Faster XML Parsing with Elixir
Adz
Posted on October 11, 2022
The XML data format has been around since 1996. It was first envisioned as a lingua franca (bridging language) for data to be serialized and read into completely disparate systems (with different programming languages, operating systems, and even hardware). It has been wildly successful in that goal.
In software, though, 26 years is like a lifetime — and in hardware, it's an eternity. So much has changed in that short time that it's easy to forget just how different the world was when the standard was proposed.
That brings us to the topic of today's post. How can we parse XML quickly and efficiently? What does state-of-the-art XML parsing look like?
Let's get going!
XML Parsing with Elixir — An Introduction
As much as we may want to criticize XML (and there is plenty to criticize), we have to put it in its historical context. Anything that survives that long has clearly found some utility!
Thinking critically about XML as a format is great if you are in a position to change or improve it, or when deciding whether you should use it.
But for most, the choice is already made for us.
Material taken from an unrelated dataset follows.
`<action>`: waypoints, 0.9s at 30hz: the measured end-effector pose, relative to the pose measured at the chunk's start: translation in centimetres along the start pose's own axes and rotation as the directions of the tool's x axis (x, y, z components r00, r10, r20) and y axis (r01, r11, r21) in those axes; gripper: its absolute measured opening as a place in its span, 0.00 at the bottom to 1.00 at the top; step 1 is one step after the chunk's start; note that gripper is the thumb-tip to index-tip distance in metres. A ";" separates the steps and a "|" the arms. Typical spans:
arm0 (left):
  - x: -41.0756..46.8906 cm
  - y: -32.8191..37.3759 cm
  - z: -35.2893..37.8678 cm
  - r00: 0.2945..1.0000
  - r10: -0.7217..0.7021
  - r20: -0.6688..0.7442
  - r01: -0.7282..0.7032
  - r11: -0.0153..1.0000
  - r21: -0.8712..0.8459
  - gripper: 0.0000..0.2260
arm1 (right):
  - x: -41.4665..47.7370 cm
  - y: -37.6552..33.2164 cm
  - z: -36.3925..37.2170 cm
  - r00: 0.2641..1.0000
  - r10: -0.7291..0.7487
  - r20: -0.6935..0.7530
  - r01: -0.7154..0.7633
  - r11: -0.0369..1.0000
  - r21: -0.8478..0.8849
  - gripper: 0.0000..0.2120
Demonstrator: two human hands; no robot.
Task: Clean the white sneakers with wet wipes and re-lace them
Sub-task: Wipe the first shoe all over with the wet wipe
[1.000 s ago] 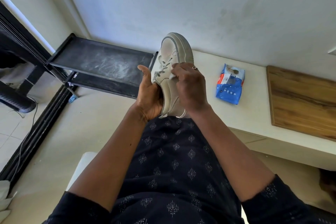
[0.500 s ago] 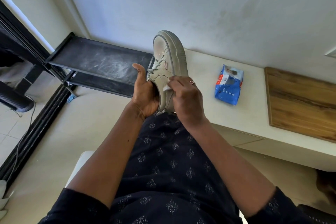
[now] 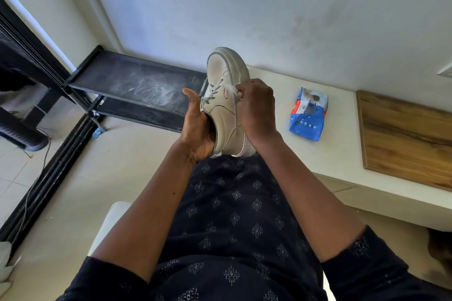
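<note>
I hold one off-white sneaker (image 3: 223,76) upright over my lap, toe pointing up and away, its laces still threaded. My left hand (image 3: 198,129) grips the heel end from the left, thumb raised beside the laces. My right hand (image 3: 255,110) covers the shoe's right side and pinches a small white wet wipe (image 3: 232,90) against the upper near the eyelets. The blue pack of wet wipes (image 3: 308,114) lies on the low white ledge (image 3: 342,154) to the right. Only this one sneaker is in view.
A black dusty shoe rack (image 3: 137,85) stands on the left against the wall. A wooden board (image 3: 406,137) lies on the ledge at the far right. A black cable runs along the floor at the left. I sit on a white seat (image 3: 105,225).
My right hand slid with the wipe along the shoe's side, down towards the heel and then up to the eyelets. The sneaker tilted slightly left; my left hand kept its grip.
</note>
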State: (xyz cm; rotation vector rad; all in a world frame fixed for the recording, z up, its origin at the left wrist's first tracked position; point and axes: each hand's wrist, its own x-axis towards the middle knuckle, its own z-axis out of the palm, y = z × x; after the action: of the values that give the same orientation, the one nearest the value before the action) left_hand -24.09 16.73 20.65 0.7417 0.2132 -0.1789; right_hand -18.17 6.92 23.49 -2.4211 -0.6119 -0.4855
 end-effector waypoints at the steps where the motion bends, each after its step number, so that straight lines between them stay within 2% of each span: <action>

The entire airline industry and much of finance run on XML — so if you work in those industries, you will likely need to parse it.
We will define parsing in this post as doing two things:
- Verifying a document is valid (i.e., that it is actually XML).
- Extracting values from that valid document.
A valid document is not much use if we can't access the values in our program's XML. We will also specifically talk about XML documents where we know the expected shape of the XML ahead of time.
We'll provide an overview of some possibilities when parsing XML, including actual numbers from real-world applications.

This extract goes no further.